* [WHAT IS REQUIRED]: Restate each line below word for word, skipping every picture.

* [RAW DATA]:
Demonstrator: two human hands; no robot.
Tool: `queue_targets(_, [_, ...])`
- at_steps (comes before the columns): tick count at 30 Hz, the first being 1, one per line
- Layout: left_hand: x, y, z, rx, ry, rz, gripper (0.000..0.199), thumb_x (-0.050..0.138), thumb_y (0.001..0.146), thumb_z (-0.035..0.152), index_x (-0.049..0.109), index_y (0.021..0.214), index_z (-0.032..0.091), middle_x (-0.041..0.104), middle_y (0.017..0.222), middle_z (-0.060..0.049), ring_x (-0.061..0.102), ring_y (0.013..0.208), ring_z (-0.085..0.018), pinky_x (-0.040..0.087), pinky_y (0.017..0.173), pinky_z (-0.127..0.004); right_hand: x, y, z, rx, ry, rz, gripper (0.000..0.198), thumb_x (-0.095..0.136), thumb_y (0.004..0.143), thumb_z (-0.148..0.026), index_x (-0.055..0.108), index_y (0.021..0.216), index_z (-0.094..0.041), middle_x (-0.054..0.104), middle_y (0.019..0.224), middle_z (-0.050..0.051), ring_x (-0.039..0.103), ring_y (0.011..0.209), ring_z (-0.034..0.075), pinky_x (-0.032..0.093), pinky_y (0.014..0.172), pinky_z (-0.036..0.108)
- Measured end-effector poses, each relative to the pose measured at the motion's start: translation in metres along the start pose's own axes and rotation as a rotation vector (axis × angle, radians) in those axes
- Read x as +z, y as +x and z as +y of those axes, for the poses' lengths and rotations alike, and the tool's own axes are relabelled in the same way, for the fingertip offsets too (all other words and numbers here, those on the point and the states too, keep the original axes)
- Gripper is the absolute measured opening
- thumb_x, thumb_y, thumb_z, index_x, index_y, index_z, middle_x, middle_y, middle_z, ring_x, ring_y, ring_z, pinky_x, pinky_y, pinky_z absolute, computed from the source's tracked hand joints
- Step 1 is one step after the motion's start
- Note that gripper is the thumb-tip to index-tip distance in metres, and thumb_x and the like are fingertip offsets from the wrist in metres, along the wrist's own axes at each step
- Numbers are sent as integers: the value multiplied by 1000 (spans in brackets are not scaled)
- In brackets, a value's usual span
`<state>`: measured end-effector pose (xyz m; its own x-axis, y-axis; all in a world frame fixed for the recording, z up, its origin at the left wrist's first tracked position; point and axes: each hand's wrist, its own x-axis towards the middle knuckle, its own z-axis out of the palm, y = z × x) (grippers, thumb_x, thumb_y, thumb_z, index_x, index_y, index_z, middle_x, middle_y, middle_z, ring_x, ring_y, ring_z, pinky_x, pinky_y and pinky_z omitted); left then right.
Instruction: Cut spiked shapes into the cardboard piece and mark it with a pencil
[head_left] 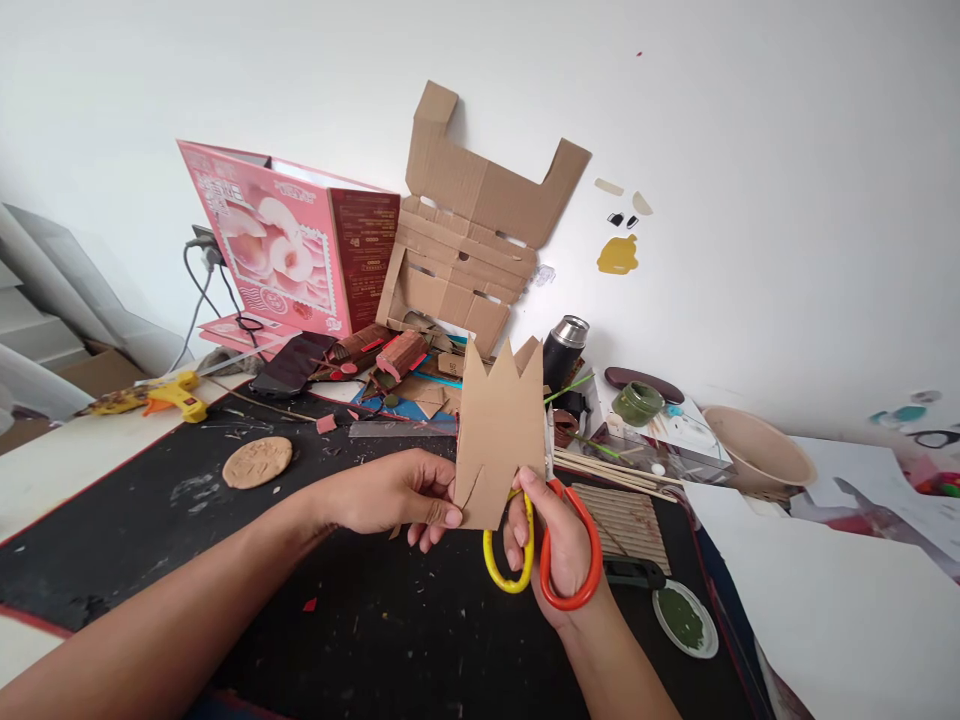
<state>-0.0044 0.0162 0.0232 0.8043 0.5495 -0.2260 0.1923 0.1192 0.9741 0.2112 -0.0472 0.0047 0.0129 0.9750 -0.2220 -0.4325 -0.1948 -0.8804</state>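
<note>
Holding a notched cardboard piece [500, 420] upright above the black mat [337, 620], with its long axis near vertical and its zigzag points rising away from the fingers. Pinching its lower left corner in the left hand [416, 500], with thumb in front. Pressing the right thumb to its lower right, with the right hand [562, 540] through the yellow and red handles of the scissors [546, 560]. Equally near with both hands. Cannot make out the blades.
</note>
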Motion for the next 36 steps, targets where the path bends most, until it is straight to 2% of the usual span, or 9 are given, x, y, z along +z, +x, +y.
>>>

* [TASK RESULT]:
Demonstrator: two human hands; no robot.
Tool: `queue_targets(_, [_, ...])`
- at_steps (comes before the columns): tick count at 30 Hz, the first being 1, one per line
- Layout: left_hand: x, y, z, rx, ry, rz, gripper (0.000..0.199), thumb_x (-0.050..0.138), thumb_y (0.001..0.146), thumb_z (-0.035..0.152), index_x (-0.049..0.109), index_y (0.021..0.214), index_z (-0.032..0.091), middle_x (-0.041..0.104), middle_y (0.017..0.222), middle_z (-0.060..0.049), ring_x (-0.061..0.102), ring_y (0.013..0.208), ring_z (-0.085..0.018), pinky_x (-0.040..0.087), pinky_y (0.017..0.173), pinky_z (-0.127..0.004); right_hand: x, y, z, rx, ry, rz, gripper (0.000..0.198), thumb_x (-0.095..0.136), thumb_y (0.004..0.143), thumb_z (-0.148..0.026), index_x (-0.055..0.108), index_y (0.021..0.216), index_z (-0.094..0.041), middle_x (-0.054..0.104), middle_y (0.019..0.224), middle_z (-0.050..0.051), ring_x (-0.039..0.103), ring_y (0.011..0.209), ring_z (-0.034..0.075), pinky_x (-0.032..0.093), pinky_y (0.014..0.172), pinky_z (-0.036..0.108)
- Measured end-effector poses, each relative to the pose measured at the motion's start: translation in metres along the start pose's own axes and rotation as a rotation vector (axis × angle, radians) in those axes
- Read x as +z, y as +x and z as +y of those axes, for the poses' lengths and rotations alike, and the tool's own axes are relabelled in the same way, for the fingertip offsets too (all other words and numbers here, those on the point and the states too, keep the original axes)
- Gripper is the absolute measured opening
- thumb_x, thumb_y, thumb_z, index_x, index_y, index_z, middle_x, middle_y, middle_z, ring_x, ring_y, ring_z, pinky_x, pinky_y, pinky_z absolute, computed from the source's tracked hand joints
- Step 1 is one step after the motion's start
- Note that gripper is the thumb-tip to index-tip distance in metres, and thumb_x and the like are fingertip offsets from the wrist in metres, along the wrist's own axes at each step
- Numbers are sent as integers: the value multiplied by 1000 (spans in brackets are not scaled)
- In brackets, a value's usual span
`<state>`: measured end-effector pose (xyz m; its own x-axis, y-axis; all in a world frame fixed for the recording, z up, its origin at the left wrist's first tracked position; point and axes: each hand's wrist, its own x-axis towards the middle knuckle, its own z-axis out of the palm, y = z × x) (grippers, thumb_x, thumb_y, thumb_z, index_x, index_y, index_z, middle_x, middle_y, middle_z, ring_x, ring_y, ring_z, pinky_x, pinky_y and pinky_z omitted); left then right.
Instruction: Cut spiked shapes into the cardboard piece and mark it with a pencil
[head_left] 
<state>-0.0044 0.0162 0.0232 0.8043 0.5495 -0.2260 0.1923 0.1192 0.9741 0.2112 -0.0472 0.0047 0.0129 0.9750 -0.2220 -0.4325 -0.1948 -0.8804</state>
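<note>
Holding a notched cardboard piece [500, 420] upright above the black mat [337, 620], with its long axis near vertical and its zigzag points rising away from the fingers. Pinching its lower left corner in the left hand [416, 500], with thumb in front. Pressing the right thumb to its lower right, with the right hand [562, 540] through the yellow and red handles of the scissors [546, 560]. Equally near with both hands. Cannot make out the blades.
</note>
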Motion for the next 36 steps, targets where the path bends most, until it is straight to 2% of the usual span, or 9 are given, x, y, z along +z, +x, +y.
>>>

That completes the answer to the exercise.